Task statement> For each line of the listing that includes the word "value", show the whole line.

Dataset content>
+-------+

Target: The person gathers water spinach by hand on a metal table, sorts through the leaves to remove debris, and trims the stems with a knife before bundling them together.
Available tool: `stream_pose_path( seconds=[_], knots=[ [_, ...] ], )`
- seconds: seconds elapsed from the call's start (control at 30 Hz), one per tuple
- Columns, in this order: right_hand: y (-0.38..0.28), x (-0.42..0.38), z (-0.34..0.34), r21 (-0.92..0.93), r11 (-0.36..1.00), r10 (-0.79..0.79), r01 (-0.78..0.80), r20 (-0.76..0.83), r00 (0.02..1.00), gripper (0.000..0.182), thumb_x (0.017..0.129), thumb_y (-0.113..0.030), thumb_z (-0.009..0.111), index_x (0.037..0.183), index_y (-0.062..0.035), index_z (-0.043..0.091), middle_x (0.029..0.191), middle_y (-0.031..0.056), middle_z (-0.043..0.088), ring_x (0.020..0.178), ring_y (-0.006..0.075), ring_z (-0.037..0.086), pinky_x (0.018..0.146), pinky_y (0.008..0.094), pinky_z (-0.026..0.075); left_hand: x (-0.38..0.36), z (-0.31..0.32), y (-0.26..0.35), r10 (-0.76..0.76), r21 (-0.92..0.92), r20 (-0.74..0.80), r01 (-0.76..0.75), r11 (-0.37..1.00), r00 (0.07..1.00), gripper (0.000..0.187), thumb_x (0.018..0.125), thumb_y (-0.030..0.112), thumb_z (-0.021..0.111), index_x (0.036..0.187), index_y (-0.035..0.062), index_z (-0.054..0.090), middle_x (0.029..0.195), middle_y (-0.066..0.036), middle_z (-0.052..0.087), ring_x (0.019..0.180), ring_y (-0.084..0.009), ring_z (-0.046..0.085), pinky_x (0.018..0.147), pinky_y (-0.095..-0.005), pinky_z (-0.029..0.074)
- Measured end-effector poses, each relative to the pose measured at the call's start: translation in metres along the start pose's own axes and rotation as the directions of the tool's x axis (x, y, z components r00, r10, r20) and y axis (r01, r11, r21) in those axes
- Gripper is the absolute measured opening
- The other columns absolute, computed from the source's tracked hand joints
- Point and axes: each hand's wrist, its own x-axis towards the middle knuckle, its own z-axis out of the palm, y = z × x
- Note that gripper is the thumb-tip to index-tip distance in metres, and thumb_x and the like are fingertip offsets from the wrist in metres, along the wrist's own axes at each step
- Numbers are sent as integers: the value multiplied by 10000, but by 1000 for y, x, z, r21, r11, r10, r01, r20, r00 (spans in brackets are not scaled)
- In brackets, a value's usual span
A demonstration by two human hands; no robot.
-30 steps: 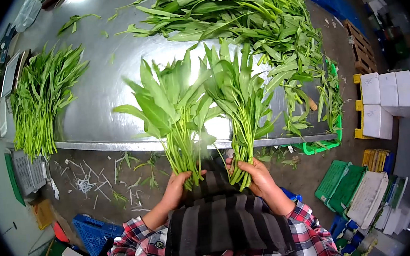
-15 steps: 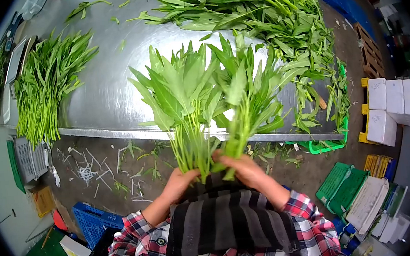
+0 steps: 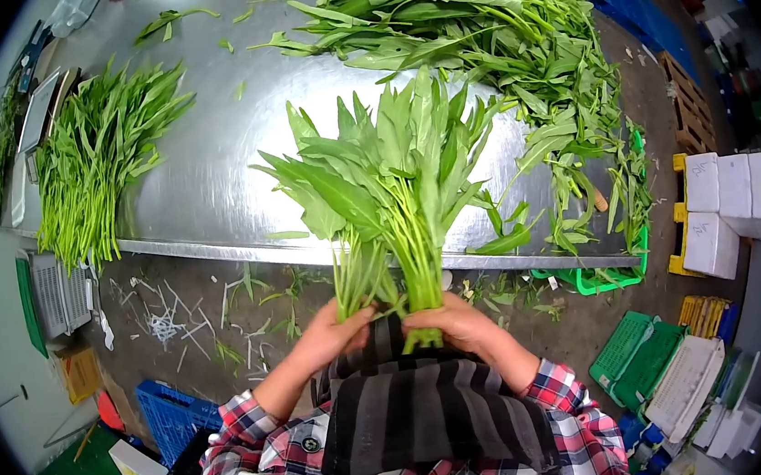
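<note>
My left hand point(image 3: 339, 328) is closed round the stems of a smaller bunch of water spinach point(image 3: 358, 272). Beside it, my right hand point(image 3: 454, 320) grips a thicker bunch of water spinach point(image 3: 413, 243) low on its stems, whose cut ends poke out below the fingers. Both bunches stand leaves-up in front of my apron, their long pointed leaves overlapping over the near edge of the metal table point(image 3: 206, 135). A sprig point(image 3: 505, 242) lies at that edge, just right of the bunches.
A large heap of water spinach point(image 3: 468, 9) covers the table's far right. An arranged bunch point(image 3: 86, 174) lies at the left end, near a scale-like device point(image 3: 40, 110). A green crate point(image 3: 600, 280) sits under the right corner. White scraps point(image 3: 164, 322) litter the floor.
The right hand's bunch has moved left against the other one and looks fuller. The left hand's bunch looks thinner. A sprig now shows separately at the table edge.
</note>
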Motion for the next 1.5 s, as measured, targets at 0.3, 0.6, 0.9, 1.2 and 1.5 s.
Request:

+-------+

Answer below>
- Numbers are sent as integers: the value multiplied by 10000, but by 1000 for y, x, z, r21, r11, r10, r01, r20, r00 (spans in brackets are not scaled)
- In brackets, a value's usual span

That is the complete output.